Following floatation, Tom Singh remained a director, and with his wife and parents retained a controlling 34% stake in the business. In 2003 he announced that he was considering his position, leading to speculation that New Look could become the bid target for a larger buyer. Instead, Singh eventually tabled a £662m offer to take the group private again, backed by investment funds Apax and Permira. The deal was accepted by shareholders in 2004. Singh launched a full overhaul of the business, opening a new automated distribution centre and restructuring the company's supply chain. He also expanded the chain with the purchase of 34 former Littlewoods outlets. Sales and profits have risen sharply since then, allowing Singh and his other private equity investors to repay their investment in 2005.

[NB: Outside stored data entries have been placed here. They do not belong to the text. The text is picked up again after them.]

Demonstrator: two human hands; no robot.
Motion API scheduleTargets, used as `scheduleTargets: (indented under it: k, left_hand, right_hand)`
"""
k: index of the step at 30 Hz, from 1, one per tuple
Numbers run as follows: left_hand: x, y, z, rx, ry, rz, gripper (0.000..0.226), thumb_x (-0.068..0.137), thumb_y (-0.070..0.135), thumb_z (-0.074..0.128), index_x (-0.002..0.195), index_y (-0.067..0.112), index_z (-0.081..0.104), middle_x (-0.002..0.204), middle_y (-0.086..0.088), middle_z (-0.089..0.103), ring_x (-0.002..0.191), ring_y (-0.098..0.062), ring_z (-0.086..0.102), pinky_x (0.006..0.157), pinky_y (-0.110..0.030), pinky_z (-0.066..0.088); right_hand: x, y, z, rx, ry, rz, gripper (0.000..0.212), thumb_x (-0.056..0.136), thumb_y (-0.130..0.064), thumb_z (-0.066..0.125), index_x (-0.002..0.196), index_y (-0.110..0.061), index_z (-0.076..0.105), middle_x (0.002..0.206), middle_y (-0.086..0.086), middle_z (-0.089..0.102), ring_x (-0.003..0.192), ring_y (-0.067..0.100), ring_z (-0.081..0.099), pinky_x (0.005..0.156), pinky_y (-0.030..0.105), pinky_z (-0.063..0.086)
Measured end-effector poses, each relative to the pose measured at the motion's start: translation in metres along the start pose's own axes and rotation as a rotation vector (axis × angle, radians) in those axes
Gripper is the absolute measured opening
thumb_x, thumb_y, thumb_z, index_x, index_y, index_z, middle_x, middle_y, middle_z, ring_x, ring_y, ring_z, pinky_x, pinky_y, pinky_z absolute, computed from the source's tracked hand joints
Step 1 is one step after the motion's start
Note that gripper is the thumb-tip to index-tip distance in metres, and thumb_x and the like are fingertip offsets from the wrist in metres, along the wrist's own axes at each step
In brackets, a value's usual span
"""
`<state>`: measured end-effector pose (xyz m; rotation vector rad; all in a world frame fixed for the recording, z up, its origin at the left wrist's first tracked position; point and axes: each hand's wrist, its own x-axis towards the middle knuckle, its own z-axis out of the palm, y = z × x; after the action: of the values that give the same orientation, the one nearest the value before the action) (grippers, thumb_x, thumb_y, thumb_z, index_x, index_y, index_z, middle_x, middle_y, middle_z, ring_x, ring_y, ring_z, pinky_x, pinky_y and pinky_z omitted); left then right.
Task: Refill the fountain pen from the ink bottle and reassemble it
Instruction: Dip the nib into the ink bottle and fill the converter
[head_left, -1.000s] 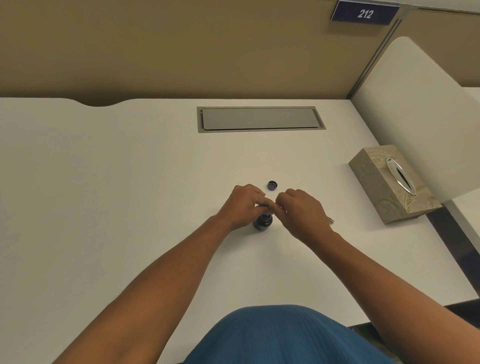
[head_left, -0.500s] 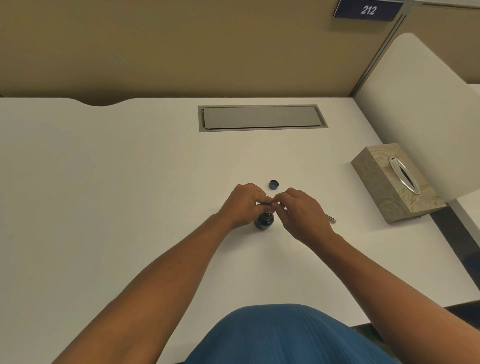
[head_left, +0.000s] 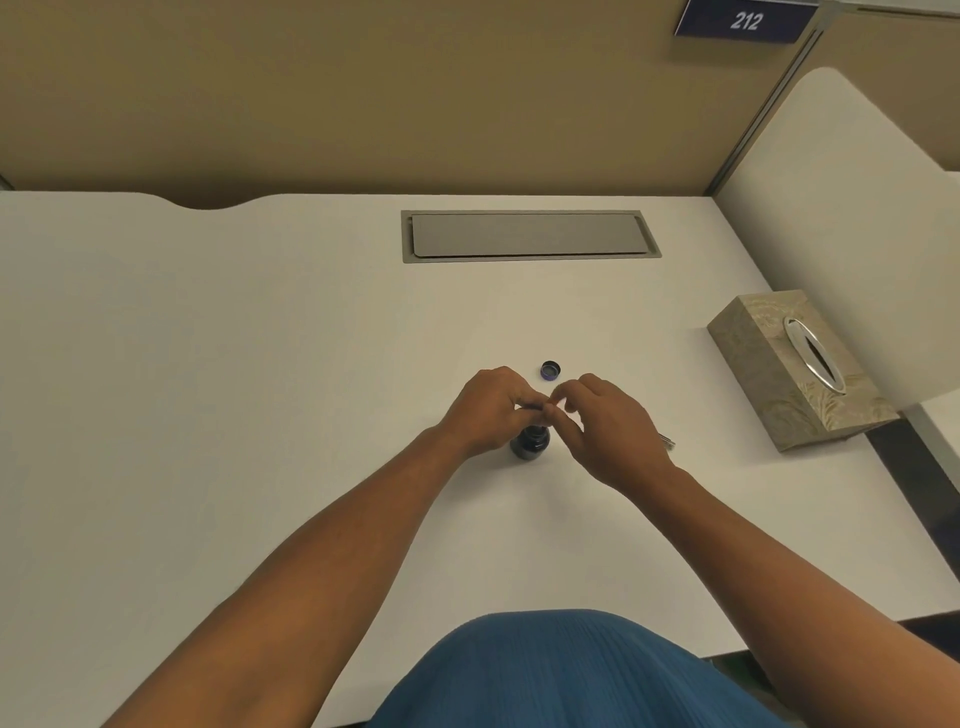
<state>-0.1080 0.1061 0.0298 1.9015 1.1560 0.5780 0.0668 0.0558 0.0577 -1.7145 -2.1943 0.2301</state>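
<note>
Ink bottle (head_left: 530, 446) stands upright on the white desk (head_left: 260, 389), lid off, right under both hands & partly hidden by them. Left hand (head_left: 485, 410) sits above the bottle's left side w/ fingers curled, thumb & forefinger pinching a thin dark pen part (head_left: 531, 410) that lies roughly level over the bottle mouth; can't tell which part of the pen it is, too small. Right hand (head_left: 608, 428) meets it from the other side: fingertips (head_left: 555, 404) bent in toward the same piece, touching or almost touching it, other fingers loosely curled. Can't tell for sure if the right hand truly has hold of it.

Bottle cap (head_left: 550, 370) lies on the desk just beyond the hands, open side up, purple inside. Thin silver pen piece (head_left: 667, 441) pokes out from behind the right hand, flat on the desk.

Further right, near the desk edge, a tissue box (head_left: 779, 374) w/ a metal-rimmed oval slot. Grey cable hatch (head_left: 530, 236) set into the desk toward the back. Tan partition wall (head_left: 363, 93) behind, w/ a blue "212" sign (head_left: 746, 21) top right. Blue clothing (head_left: 561, 675) at the bottom edge.
</note>
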Motion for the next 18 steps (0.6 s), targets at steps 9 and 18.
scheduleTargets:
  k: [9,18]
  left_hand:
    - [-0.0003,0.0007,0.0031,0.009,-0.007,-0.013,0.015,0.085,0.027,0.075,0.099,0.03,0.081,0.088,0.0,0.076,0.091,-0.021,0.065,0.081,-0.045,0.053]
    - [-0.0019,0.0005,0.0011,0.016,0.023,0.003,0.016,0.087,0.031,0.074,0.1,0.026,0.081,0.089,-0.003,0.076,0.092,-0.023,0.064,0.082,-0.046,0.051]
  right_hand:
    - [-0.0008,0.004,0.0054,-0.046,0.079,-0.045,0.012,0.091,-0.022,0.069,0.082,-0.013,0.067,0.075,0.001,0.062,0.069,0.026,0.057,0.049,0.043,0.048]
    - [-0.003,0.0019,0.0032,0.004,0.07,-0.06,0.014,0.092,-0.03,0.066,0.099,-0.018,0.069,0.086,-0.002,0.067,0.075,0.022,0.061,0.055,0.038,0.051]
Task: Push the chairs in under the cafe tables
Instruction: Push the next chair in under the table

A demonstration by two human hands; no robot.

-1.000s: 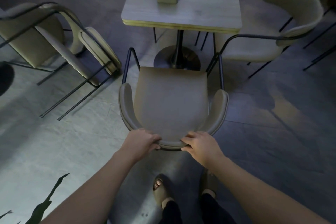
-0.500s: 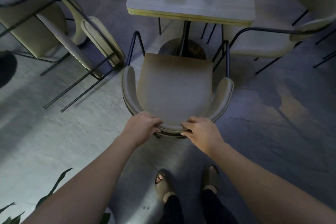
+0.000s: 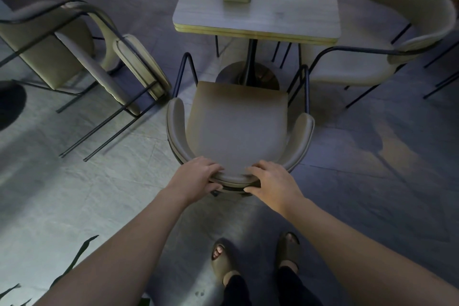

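Both hands clasp the curved backrest of the chair (image 3: 236, 129): the left hand (image 3: 196, 176) and right hand (image 3: 270, 179) each have fingers over the top edge and thumb beneath, a closed grip. The chair faces the worktop (image 3: 258, 7), its seat front just short of the near edge, by the pedestal base. Its rear legs are hidden beneath the seat; a tipped chair (image 3: 82, 52) lies left, dim and partly cropped
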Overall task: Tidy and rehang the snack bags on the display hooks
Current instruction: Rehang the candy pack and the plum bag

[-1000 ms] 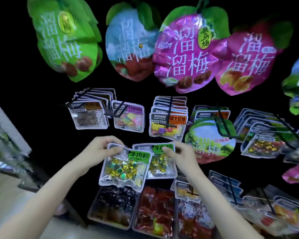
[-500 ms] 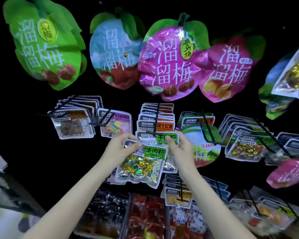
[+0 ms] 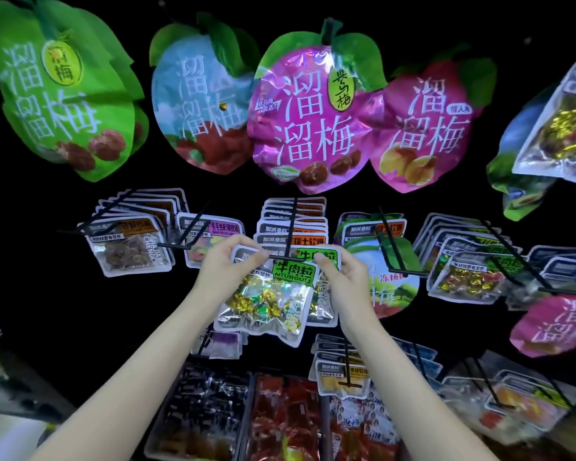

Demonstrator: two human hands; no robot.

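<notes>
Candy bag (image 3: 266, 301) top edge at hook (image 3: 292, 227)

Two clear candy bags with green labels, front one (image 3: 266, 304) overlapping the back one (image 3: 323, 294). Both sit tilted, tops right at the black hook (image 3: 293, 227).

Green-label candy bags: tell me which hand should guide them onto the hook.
Probably the right hand: it pinches the green-label bags at their top edge right beside the black hook tip. The left hand grips the far top corner, better for steadying.
</notes>
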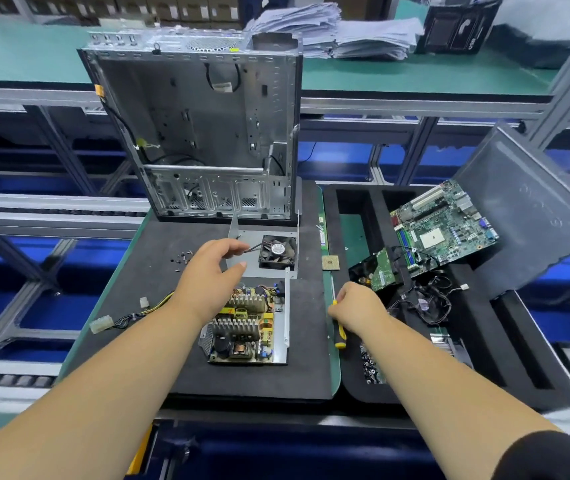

In 2006, Singh relinquished his executive role once again although he remained a director. There was speculation that the group might float once again in 2007, but any such plans were abandoned in the wake of turbulence in the markets. New Look finally launched its IPO prospectus in February 2010, with a target valuation of the business at £1.7bn. It withdrew plans for a float just a week later, citing renewed turbulence in the markets.